[What you should do] Output everything in the data exactly, leaving the pictures out.
--
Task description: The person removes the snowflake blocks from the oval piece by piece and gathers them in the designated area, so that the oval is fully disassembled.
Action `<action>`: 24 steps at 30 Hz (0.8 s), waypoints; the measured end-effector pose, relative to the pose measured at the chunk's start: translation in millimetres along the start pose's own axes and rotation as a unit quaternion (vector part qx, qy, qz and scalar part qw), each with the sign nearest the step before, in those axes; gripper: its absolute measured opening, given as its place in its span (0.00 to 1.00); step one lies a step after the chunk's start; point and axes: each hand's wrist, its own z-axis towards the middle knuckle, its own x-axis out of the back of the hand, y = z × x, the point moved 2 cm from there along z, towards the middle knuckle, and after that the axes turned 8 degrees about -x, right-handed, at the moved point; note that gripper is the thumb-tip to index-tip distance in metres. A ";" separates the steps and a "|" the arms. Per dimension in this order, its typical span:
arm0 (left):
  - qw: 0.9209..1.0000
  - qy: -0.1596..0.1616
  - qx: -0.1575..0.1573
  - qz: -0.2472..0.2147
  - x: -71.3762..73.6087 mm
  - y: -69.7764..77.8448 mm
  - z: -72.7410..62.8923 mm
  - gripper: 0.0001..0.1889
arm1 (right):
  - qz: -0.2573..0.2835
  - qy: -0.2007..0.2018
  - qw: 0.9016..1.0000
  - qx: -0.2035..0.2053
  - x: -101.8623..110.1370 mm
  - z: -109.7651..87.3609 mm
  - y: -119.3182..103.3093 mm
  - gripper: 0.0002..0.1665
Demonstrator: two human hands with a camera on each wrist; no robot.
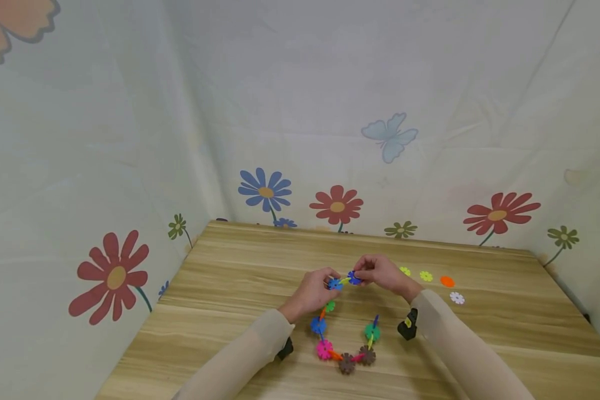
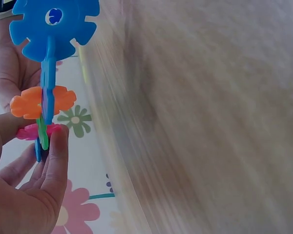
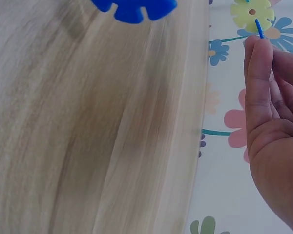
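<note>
A curved chain of notched plastic flower discs (image 1: 324, 349), in blue, pink, orange, green and brown, hangs or lies in an open loop below the hands. My left hand (image 1: 311, 291) pinches its upper left stretch, beside a light blue disc (image 1: 335, 284). A yellow disc (image 1: 345, 280) joins that one to a dark blue disc (image 1: 354, 278), which my right hand (image 1: 382, 273) pinches between thumb and fingers. Only the edge of the blue disc (image 3: 260, 29) shows at my right fingertips, with the yellow disc (image 3: 251, 13) just beyond. The chain's other end carries a blue disc (image 1: 376, 320).
Right of my right hand, loose discs lie on the wooden table (image 1: 260, 250): two yellow ones, an orange disc (image 1: 447, 281) and a white disc (image 1: 457, 298). A flower-printed curtain (image 1: 300, 111) stands behind and to the left of the table.
</note>
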 end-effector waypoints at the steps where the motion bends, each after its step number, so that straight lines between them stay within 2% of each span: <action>1: 1.000 0.001 -0.002 0.001 0.0 0.2 0.0 0.15 | -0.002 0.000 1.000 0.000 0.2 -0.3 -0.3 0.09; 5: 1.000 0.000 -0.007 0.008 0.3 1.5 0.4 0.15 | -0.004 0.000 1.000 -0.002 1.6 -0.8 -0.2 0.09; 7: 1.000 0.000 -0.010 0.006 0.6 1.4 0.1 0.14 | -0.003 0.013 1.000 -0.007 5.1 -1.2 0.6 0.09; 12: 1.000 0.001 -0.006 0.006 1.4 -7.2 -3.0 0.13 | 0.023 0.080 0.996 -0.020 34.3 -5.1 12.7 0.11; 15: 1.000 0.003 -0.005 0.009 3.3 -9.7 -3.9 0.14 | 0.031 0.106 0.994 -0.021 51.9 -11.1 21.6 0.14; 24: 1.000 -0.003 -0.004 0.004 4.0 -12.0 -3.3 0.14 | 0.019 0.128 0.991 -0.031 81.1 -32.2 40.9 0.15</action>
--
[Solved problem]
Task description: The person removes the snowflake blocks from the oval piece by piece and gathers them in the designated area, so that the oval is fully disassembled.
Action `<action>`: 24 steps at 30 Hz (0.8 s), waypoints; the measured end-effector pose, relative to the pose measured at the chunk's start: translation in millimetres along the start pose's own axes and rotation as a unit quaternion (vector part qx, qy, qz and scalar part qw), each with the sign nearest the step before, in those axes; gripper: its absolute measured opening, given as its place in its span (0.00 to 1.00); step one lies a step after the chunk's start; point and axes: each hand's wrist, its own z-axis towards the middle knuckle, its own x-axis out of the back of the hand, y = z × x, the point moved 2 cm from there along z, towards the middle knuckle, and after that the axes turned 8 degrees about -x, right-handed, at the moved point; note that gripper is the thumb-tip to index-tip distance in metres. A ";" separates the steps and a "|" the arms. Per dimension in this order, its typical span:
arm0 (left):
  - qw: 0.9209..1.0000
  - qy: -0.1596..0.1616
  - qx: -0.1575..0.1573
  - qz: -0.2472..0.2147
  - x: -71.3762..73.6087 mm
  - y: -69.7764..77.8448 mm
  - z: -72.7410..62.8923 mm
  - gripper: 0.0001..0.1889
arm1 (right):
  - qz: -0.2573..0.2835
  - qy: -0.2007..0.2018
  - qw: 0.9016..1.0000
  - qx: -0.2035..0.2053
  - x: -101.8623..110.1370 mm
  - z: -109.7651..87.3609 mm
  - y: -119.3182..103.3093 mm
  - gripper: 0.0002..0.1665
Demonstrator: two human hands with a camera on each wrist; no robot.
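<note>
A curved chain of notched plastic flower discs (image 1: 324, 349), in blue, pink, orange, green and brown, hangs or lies in an open loop below the hands. My left hand (image 1: 311, 291) pinches its upper left stretch, beside a light blue disc (image 1: 335, 284). A yellow disc (image 1: 345, 280) joins that one to a dark blue disc (image 1: 354, 278), which my right hand (image 1: 382, 273) pinches between thumb and fingers. Only the edge of the blue disc (image 3: 260, 29) shows at my right fingertips, with the yellow disc (image 3: 251, 13) just beyond. The chain's other end carries a blue disc (image 1: 376, 320).
Right of my right hand, loose discs lie on the wooden table (image 1: 260, 250): two yellow ones, an orange disc (image 1: 447, 281) and a white disc (image 1: 457, 298). A flower-printed curtain (image 1: 300, 111) stands behind and to the left of the table.
</note>
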 end-effector waypoints at the steps where the motion bends, each after its step number, so that straight lines between them stay within 2% of each span: <action>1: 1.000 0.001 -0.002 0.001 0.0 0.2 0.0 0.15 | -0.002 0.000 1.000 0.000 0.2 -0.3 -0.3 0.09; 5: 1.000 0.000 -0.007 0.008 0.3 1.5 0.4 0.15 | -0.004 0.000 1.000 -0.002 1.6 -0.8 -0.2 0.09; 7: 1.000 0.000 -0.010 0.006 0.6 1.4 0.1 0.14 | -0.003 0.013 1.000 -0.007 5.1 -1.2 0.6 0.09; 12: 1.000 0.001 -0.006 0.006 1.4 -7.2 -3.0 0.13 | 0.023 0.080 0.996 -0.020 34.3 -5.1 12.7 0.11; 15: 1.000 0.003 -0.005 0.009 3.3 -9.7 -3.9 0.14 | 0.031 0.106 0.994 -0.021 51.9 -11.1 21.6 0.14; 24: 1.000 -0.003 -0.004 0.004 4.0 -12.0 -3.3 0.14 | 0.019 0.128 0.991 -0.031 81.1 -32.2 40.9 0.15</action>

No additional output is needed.